Subito un occasione piacevole per assimilare resveratrolo

Scritto da Giuseppe Capano il 21 settembre 2014 – 23:49 -

Insalata d'uva e riso selvatico 318Dicevo nell’ultimo post dedicato alla mia amata rivista come tra le tante notizie contenute spiccava quella che portava alla nostra conoscenza come nella buccia dell’uva si nasconde un valido aiuto per i diabetici grazie al resveratrolo in essa contenuto.
Una notizia che mi aveva sollecitato parecchio per quanto sapessi già molto delle potenti funzioni del resveratrolo, dei cibi che lo contengono e di quanto sia importante consumarlo con una buona costanza.

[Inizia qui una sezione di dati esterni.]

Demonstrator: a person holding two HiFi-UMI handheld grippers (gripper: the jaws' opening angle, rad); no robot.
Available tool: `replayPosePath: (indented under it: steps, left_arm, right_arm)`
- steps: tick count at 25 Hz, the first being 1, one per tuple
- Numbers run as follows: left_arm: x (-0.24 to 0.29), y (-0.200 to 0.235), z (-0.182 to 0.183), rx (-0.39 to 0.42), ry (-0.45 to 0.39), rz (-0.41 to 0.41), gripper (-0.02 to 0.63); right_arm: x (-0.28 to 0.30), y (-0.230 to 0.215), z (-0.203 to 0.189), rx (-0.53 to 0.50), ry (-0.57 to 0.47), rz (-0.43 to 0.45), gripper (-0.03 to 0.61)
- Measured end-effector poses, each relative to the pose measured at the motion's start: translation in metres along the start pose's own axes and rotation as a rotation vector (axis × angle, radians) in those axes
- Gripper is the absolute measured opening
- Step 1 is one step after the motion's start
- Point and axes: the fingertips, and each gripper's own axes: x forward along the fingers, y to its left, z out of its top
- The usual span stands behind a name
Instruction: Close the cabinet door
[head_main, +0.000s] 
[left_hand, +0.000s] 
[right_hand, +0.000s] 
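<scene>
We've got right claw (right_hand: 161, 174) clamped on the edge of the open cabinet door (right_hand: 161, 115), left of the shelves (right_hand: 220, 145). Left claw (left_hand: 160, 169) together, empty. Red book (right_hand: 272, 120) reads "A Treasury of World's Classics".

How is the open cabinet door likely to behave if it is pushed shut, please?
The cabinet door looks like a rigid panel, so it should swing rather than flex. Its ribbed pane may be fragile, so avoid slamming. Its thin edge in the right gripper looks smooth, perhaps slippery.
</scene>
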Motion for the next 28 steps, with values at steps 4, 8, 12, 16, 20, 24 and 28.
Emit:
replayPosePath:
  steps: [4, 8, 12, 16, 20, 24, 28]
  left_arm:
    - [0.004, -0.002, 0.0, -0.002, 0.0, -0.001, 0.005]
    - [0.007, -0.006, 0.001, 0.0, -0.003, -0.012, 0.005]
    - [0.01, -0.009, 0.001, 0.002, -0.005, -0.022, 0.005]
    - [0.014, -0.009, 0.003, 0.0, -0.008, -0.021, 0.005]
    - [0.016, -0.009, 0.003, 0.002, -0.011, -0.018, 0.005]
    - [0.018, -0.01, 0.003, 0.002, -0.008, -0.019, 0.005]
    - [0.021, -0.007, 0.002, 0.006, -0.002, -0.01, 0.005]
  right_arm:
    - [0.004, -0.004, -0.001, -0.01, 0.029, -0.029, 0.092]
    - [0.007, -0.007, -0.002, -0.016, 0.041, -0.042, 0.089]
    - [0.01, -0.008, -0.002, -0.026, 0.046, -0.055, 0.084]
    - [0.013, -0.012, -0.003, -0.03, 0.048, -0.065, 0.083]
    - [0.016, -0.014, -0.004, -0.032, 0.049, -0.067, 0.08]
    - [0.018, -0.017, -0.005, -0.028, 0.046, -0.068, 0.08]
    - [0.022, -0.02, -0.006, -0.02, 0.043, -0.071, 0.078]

Siccome però alle persone oltre alla parte teorica della notizia bisogna offrire sempre un modo, un opportunità, un occasione, una scusa (o come volete chiamarla) per spingerle e tradurre in pratica l’informazione ricevuta il sollecito era proprio quello di pubblicare al volo una ricetta corrispondente.
Sapendo già che avevo in dispensa uva di stagione, per la precisione bianca, e in previsione di cottura del riso selvatico canadese che già da mesi attendeva di diventare protagonista di un piatto.
A completare il quadro dei peperoni rossi e nei miei vasi di erbe aromatiche fresca e profumata menta.
Così con l’aggiunta di poco altro ecco nata questa ricetta, giusto per assimilare da subito un po’ di resveratrolo con piacevole passione organolettica e allo stesso incorporare le altrettanto buone doti nutrizionali del riso selvatico.
Di cui magari parleremo un’altra volta, ora passo subito alla ricetta.

 

Insalata d’uva e riso selvatico

Insalata d'uva e riso selvatico 518

Ingredienti per 4 persone

  • 200 g di riso selvaggio canadese,
  • 400 ml di brodo vegetale,
  • 1 peperone rosso,
  • 1 mazzetto di menta,
  • 50 g di mandorle sgusciate e pelate,
  • 3-400 g di uva bianca,
  • 60 g di parmigiano,
  • olio extra vergine d’oliva,
  • sale

Preparazione

  1. Sciacquare con cura il riso e metterlo a bagno per 12 ore circa in acqua fredda, quindi scolarlo, trasferirlo in una casseruola e lessarlo con il brodo lasciandolo assorbire del tutto (circa 20 minuti), trasferirlo in un vassoio e sgranarlo condendolo con un pizzico di sale e poco olio.
  2. Pulire il peperone rosso, tagliarlo in piccoli cubetti e metterlo in una piccola padella insieme a 1 cucchiaio abbondante di olio, un pizzico di sale e le foglie di menta intere, coprirlo e cuocerlo per 10 minuti scarsi bagnando con poche gocce di acqua se necessario.
  3. Tostare le mandorle intere per 5 minuti nel forno caldo a 160 gradi o in una piccola padella a calore basso, raffreddarle e tagliarle a listarelle.
  4. Lavare l’uva, dividere ogni acino in 4 spicchi e eliminare i semi, ridurre in sottili scaglie il parmigiano.
  5. Mescolare insieme il riso con le mandorle tostate e un altro cucchiaio d’olio stendendolo nei piatti, nel mezzo mettere i peperoni alla menta e intorno gli spicchi d’uva, circondare con le scaglie di parmigiano (facoltative) e completare con un altro filo d’olio sull’uva.